Exercise requirements:
Among the lines below, count those that include "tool", and state the count alone.

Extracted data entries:
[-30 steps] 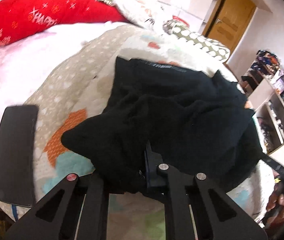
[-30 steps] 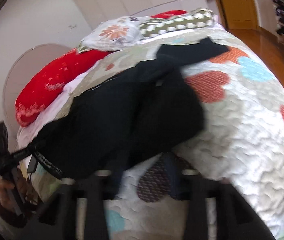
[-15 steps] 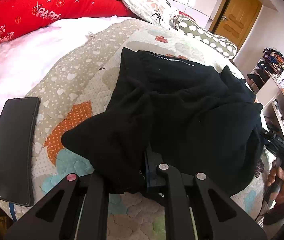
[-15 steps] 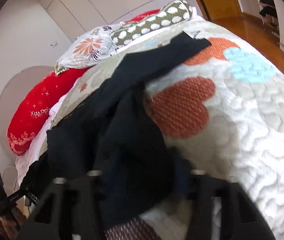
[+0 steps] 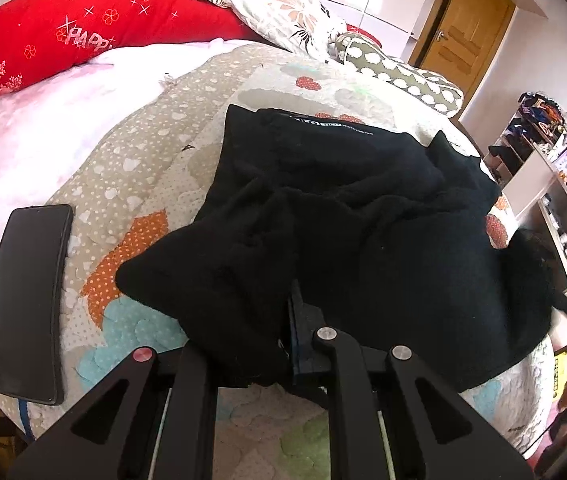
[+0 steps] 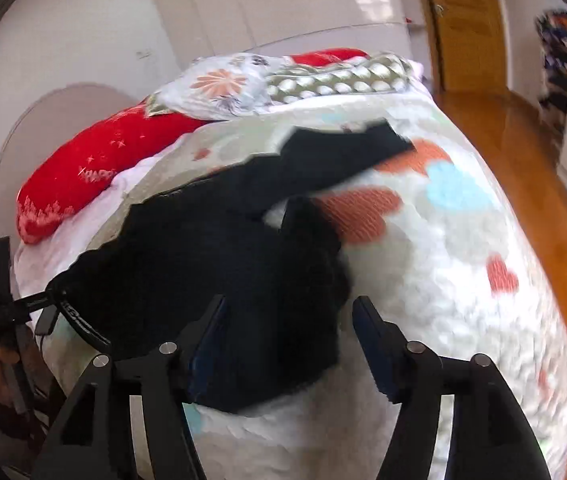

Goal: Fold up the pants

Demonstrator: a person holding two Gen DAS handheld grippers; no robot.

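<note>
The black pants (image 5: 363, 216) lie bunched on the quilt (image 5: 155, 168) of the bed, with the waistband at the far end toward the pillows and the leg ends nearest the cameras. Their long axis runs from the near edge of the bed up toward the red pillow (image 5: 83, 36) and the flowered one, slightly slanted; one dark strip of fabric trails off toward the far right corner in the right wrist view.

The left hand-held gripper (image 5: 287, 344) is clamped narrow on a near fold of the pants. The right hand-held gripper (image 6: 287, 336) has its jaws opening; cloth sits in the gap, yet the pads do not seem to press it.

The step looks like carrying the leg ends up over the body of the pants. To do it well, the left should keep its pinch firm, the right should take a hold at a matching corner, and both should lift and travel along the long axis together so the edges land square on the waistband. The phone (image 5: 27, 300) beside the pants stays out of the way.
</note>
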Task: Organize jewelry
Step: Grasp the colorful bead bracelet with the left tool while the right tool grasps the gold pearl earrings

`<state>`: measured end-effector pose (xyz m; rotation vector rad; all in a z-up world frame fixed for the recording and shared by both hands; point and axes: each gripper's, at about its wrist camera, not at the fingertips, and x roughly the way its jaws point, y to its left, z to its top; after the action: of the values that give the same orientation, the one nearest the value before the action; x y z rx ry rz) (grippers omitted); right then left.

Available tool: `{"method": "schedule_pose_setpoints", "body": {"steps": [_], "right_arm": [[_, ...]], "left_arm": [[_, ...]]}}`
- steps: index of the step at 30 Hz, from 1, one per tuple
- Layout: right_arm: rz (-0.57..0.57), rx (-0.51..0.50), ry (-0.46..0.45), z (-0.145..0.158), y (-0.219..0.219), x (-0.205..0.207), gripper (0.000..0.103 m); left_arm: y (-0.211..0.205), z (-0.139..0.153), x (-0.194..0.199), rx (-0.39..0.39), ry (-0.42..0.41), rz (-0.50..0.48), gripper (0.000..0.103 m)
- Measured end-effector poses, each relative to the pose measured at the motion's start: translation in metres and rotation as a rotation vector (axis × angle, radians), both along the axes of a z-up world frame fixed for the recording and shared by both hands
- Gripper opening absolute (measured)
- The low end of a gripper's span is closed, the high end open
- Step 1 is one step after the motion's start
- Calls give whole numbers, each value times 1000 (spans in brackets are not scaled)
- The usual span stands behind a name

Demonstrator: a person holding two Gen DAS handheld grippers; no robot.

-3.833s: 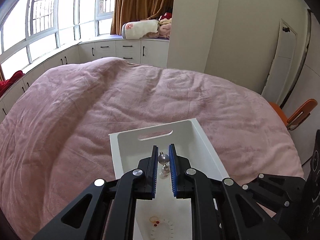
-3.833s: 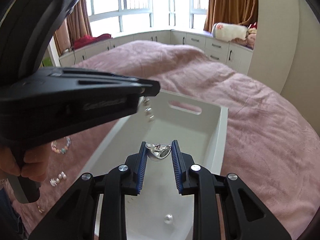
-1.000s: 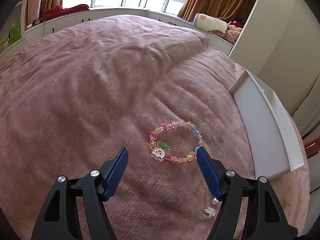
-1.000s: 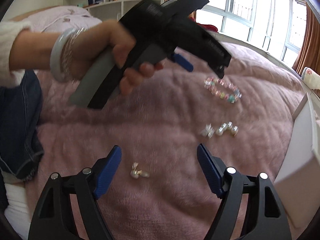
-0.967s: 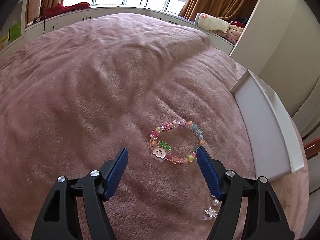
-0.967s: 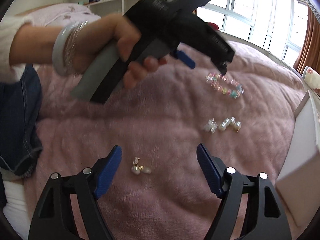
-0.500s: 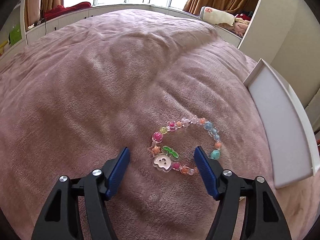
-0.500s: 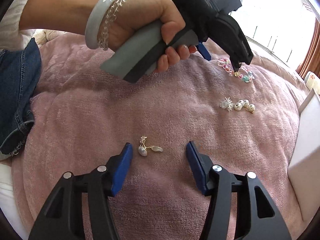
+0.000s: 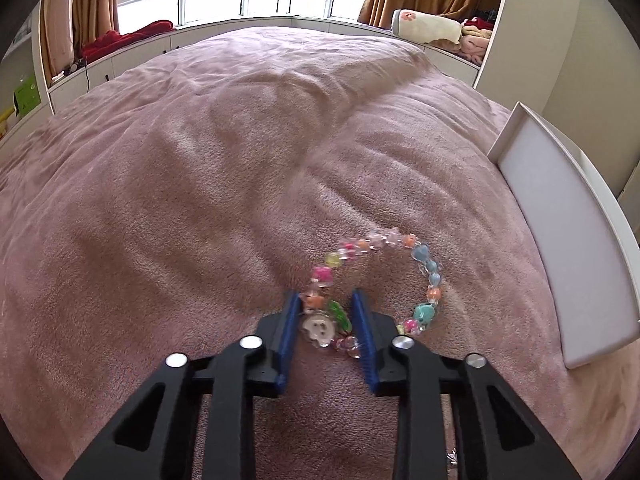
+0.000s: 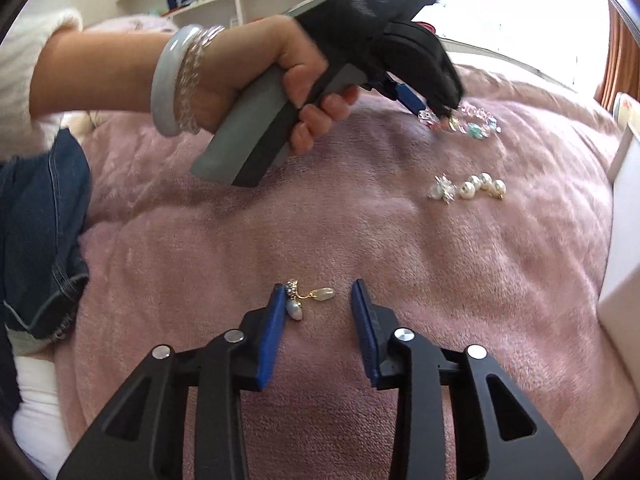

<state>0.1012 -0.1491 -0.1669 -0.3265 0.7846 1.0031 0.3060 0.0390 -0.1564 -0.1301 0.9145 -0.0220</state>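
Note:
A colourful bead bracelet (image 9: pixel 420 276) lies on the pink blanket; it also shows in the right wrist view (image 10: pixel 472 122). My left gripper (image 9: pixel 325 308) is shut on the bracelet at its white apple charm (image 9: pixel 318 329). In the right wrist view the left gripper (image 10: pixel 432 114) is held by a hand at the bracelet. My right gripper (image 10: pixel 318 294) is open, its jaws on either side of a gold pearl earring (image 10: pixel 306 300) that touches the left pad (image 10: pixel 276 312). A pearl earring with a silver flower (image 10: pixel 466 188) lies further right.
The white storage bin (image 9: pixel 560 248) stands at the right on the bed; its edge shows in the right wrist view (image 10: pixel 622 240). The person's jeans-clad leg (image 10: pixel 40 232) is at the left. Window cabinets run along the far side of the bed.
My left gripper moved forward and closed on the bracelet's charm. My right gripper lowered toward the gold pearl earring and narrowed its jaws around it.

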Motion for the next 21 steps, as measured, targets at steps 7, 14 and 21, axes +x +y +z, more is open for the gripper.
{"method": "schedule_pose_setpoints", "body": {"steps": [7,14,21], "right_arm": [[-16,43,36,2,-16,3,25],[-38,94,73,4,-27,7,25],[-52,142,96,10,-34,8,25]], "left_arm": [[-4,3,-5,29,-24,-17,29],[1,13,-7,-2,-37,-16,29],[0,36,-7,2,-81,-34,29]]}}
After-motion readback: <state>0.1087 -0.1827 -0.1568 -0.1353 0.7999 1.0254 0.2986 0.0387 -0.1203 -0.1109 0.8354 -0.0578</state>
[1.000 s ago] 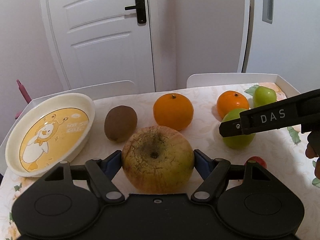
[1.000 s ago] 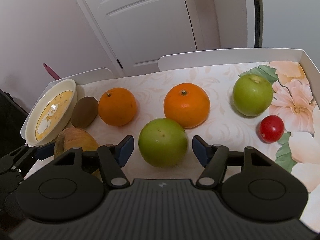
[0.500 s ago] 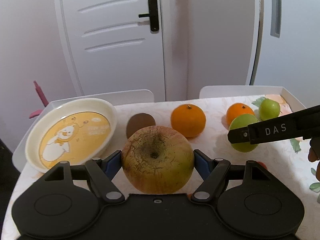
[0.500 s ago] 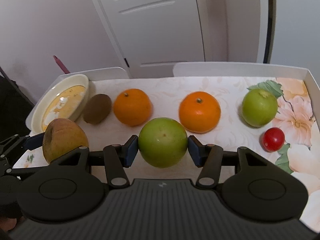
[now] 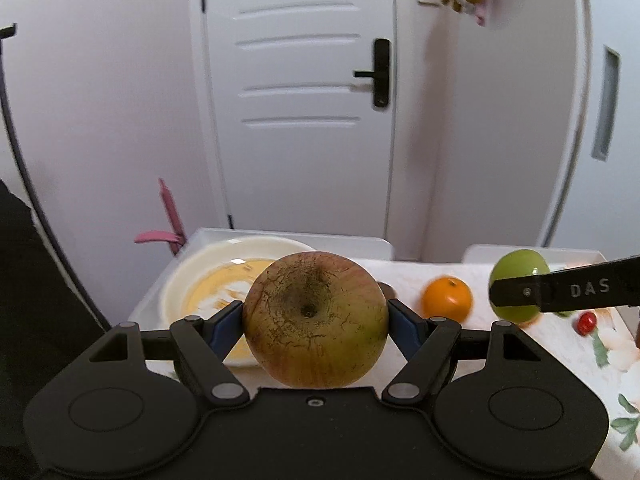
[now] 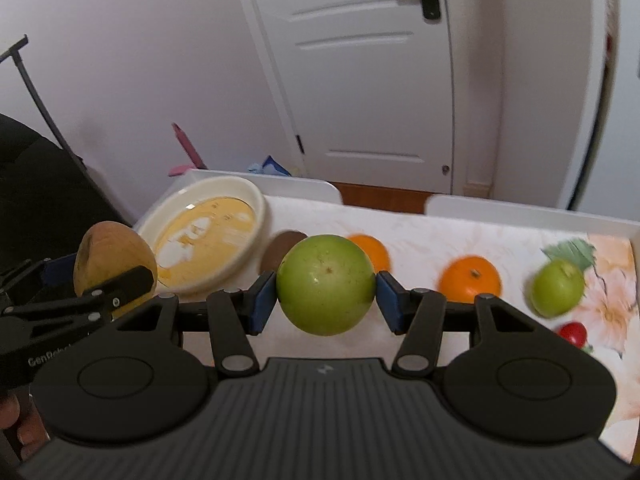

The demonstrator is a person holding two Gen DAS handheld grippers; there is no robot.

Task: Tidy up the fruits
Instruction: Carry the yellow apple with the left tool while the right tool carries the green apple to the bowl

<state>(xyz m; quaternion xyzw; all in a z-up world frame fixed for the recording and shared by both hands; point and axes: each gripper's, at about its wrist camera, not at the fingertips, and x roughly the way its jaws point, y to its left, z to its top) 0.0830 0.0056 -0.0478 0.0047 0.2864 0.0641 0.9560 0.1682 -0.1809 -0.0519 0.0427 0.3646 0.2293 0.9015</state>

Solution for this task:
3